D’autres enseignes également visées
Decathlon n’est pas la seule entreprise concernée par ce phénomène. Des rumeurs similaires ont récemment visé l’enseigne de déstockage Noz, également victime de fausses annonces de fermetures de magasins. Les contenus étaient rédigés sur le même modèle, avec un ton alarmiste et une liste de villes prétendument concernées.
« Ces procédés s’appuient sur des techniques bien rodées de référencement et de captation d’audience. Ils relèvent de ce qu’on appelle le clickbait automatisé », poursuit l’expert.
Une traçabilité difficile
L’identité des auteurs de ces sites demeure inconnue à ce jour. Les noms de domaine ont été enregistrés via des services permettant de masquer les données du propriétaire. Aucun contact n’a pu être établi malgré les formulaires de signalement disponibles sur le site de l’AFNIC.
La difficulté d’attribuer clairement la responsabilité de ces contenus limite la possibilité d’engager des poursuites judiciaires. D’autant plus que les hébergements de ces sites sont souvent localisés à l’étranger, dans des juridictions peu coopératives.
Une vigilance accrue mais des moyens limités
Pour les grandes enseignes, la lutte contre ce type de désinformation devient un enjeu de plus en plus sensible. Si Decathlon n’a pas indiqué avoir déposé plainte à ce stade, l’affaire a mis en lumière la vulnérabilité des entreprises face aux contenus générés par intelligence artificielle.
« L’information doit désormais être systématiquement vérifiée à la source. Les fausses nouvelles, même grossières, peuvent avoir des conséquences concrètes sur l’image des entreprises », observe un responsable de la communication de l’enseigne, sous couvert d’anonymat.
En l’absence de régulation spécifique, ce type de contenu est difficile à prévenir. Les plateformes d’hébergement, comme les régies publicitaires, sont régulièrement alertées, mais leur réaction reste variable.
Un défi croissant pour l’information en ligne
L’affaire illustre les nouveaux défis posés par la diffusion automatisée de fausses informations. Si les tentatives de manipulation via des contenus fabriqués ne sont pas nouvelles, l’usage d’outils d’intelligence artificielle générative marque une accélération du phénomène.
Le développement rapide de modèles capables d’imiter le style journalistique ou de rédiger des textes crédibles à grande échelle constitue une menace pour la qualité de l’information publique.

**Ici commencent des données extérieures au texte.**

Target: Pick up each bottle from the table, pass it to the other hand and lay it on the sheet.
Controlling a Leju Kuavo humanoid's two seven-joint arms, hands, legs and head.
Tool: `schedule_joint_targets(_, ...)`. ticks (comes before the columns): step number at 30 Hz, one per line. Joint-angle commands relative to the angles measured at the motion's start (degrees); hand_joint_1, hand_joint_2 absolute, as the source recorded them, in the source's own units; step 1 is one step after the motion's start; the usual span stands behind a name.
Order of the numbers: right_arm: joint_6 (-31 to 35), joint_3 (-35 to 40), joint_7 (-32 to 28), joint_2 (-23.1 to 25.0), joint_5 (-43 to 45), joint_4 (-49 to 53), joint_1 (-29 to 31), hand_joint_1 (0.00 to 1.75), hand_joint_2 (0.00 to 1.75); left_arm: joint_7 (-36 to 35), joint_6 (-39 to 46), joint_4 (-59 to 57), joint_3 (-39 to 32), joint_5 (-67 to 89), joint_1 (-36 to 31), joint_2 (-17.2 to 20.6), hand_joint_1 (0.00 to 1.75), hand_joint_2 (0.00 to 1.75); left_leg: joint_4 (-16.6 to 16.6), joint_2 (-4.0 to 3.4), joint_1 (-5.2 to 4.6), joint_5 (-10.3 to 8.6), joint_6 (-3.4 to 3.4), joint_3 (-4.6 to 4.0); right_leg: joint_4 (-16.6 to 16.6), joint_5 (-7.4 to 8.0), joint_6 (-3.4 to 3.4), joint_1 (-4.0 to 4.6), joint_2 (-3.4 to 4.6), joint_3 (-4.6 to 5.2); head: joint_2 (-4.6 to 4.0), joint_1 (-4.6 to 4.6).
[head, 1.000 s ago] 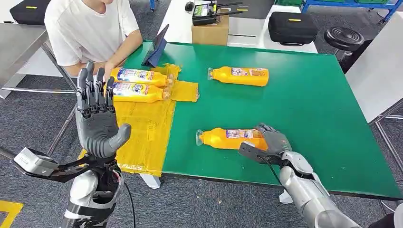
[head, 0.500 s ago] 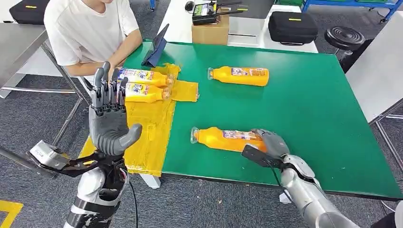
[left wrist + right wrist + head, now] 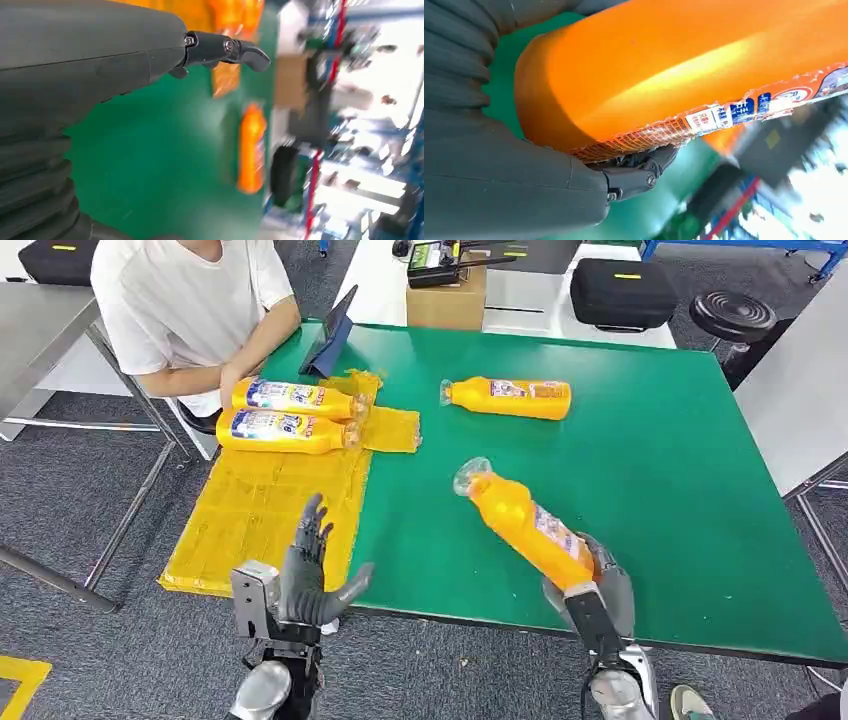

Dans ce contexte, la vigilance des lecteurs, le rôle des médias professionnels, et l’action des autorités de régulation apparaissent plus que jamais essentiels.
La suppression des contenus mensongers sur les sites ciblés constitue une première étape, mais les experts s’accordent à dire que d’autres initiatives seront nécessaires pour contrer efficacement ces dérives.